6. And finally, the big one. In terms of deciding whether or not to give another 12 hours of my life to this program, should Netflix decide to order a second season, this is what gives me the most pause. The whole story relies on extranormal phenomena, but just how, exactly, the characters’ powers and weaknesses work is not explained adequately.
Sense 8 risks running into the same problem Lost did. I like entertainment with fantastical elements, but I want to know the rules of the paranormal game up front so I can adjust my expectations accordingly.

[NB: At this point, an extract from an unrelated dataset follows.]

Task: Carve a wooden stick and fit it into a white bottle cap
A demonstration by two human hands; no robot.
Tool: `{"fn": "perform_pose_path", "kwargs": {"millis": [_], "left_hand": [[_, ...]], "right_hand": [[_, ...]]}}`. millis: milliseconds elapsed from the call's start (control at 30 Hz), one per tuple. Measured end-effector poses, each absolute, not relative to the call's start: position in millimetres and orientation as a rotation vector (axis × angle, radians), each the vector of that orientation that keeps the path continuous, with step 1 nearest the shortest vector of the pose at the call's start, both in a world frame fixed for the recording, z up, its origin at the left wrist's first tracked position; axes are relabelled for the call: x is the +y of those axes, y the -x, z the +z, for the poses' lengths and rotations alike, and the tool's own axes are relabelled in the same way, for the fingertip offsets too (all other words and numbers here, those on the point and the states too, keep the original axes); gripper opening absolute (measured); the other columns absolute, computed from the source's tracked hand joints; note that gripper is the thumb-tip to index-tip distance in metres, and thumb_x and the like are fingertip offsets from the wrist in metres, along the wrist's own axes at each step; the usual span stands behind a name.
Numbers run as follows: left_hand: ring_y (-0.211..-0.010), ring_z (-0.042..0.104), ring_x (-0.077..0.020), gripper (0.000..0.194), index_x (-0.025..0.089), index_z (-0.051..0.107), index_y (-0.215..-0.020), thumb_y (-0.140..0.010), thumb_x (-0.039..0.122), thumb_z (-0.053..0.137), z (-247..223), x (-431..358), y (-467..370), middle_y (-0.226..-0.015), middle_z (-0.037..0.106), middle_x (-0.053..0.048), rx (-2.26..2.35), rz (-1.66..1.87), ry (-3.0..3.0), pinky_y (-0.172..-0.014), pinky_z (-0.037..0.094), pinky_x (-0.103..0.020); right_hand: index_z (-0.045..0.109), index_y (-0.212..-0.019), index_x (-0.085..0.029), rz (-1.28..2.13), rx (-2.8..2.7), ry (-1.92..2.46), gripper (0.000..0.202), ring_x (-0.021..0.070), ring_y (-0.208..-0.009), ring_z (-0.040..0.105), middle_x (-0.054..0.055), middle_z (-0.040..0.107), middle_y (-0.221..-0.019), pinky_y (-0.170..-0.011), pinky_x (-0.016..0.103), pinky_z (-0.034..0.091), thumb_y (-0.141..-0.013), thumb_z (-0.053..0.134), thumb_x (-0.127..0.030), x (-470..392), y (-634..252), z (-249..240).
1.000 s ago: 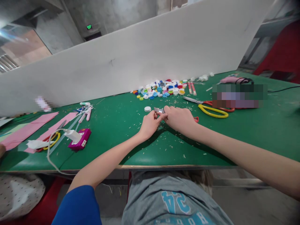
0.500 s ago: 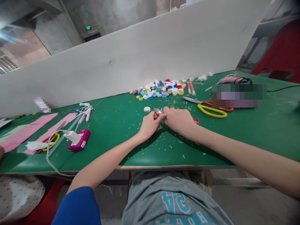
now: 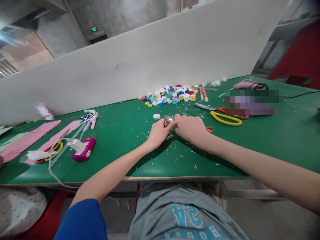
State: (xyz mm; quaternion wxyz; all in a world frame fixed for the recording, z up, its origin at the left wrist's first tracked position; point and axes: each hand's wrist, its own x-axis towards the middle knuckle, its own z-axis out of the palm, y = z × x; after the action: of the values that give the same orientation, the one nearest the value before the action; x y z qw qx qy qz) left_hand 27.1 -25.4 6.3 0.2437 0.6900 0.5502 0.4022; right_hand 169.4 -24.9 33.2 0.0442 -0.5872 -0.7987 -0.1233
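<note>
My left hand (image 3: 158, 132) is closed, its fingers pinched round something small that I cannot make out. Touching it, my right hand (image 3: 191, 128) is wrapped round a cutter with a red handle (image 3: 209, 129), whose metal blade (image 3: 169, 118) shows above the meeting fingertips. Just behind my left hand lies a white cap (image 3: 156, 116). Thin pale shavings (image 3: 182, 156) are scattered on the green table (image 3: 112, 150) around both hands.
Bottle caps (image 3: 169, 95) are heaped by the white partition (image 3: 125, 70). Yellow and red scissors (image 3: 225, 118) lie at right, near a blurred-out object. At left are a purple power socket (image 3: 83, 150), its white cable, pink paper (image 3: 30, 140) and other scissors (image 3: 57, 150).
</note>
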Motion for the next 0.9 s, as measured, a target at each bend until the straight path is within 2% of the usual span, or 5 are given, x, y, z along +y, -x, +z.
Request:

I don’t want to get two or three seasons in and find out things don’t actually work the way the authors led me to believe they do, or to end up feeling like the producers of the show are using the fantastical stuff to sidestep the need to actually resolve plot lines.
Watch this show if you enjoy at least two of these: utter weirdness, contemporary sci-fi with a dystopian twist, or Big Sexy Drama with martial arts and explosions thrown in. But don’t expect too much. If you’re looking for straight action adventure from your Netflix and a satisfying storyline, give Daredevil a try first. I’m on to Marco Polo myself. I think that one has real potential, but then, I’m a sucker for period fiction.
I’m developing a rating system for my reviews, and I’ve not settled on what to use in place of stars, nor created graphics. On a five-point scale, I rate Sense 8 a 3.5, and 1.5 of that is solely for the acting, fight choreography, and camera work.
Thanks to Hannah for discussing this show with me and convincing me to give it a chance. I find it worth watching and writing about, and I am interested to see what Hannah comes up with if she decides to post about it once she finishes the season.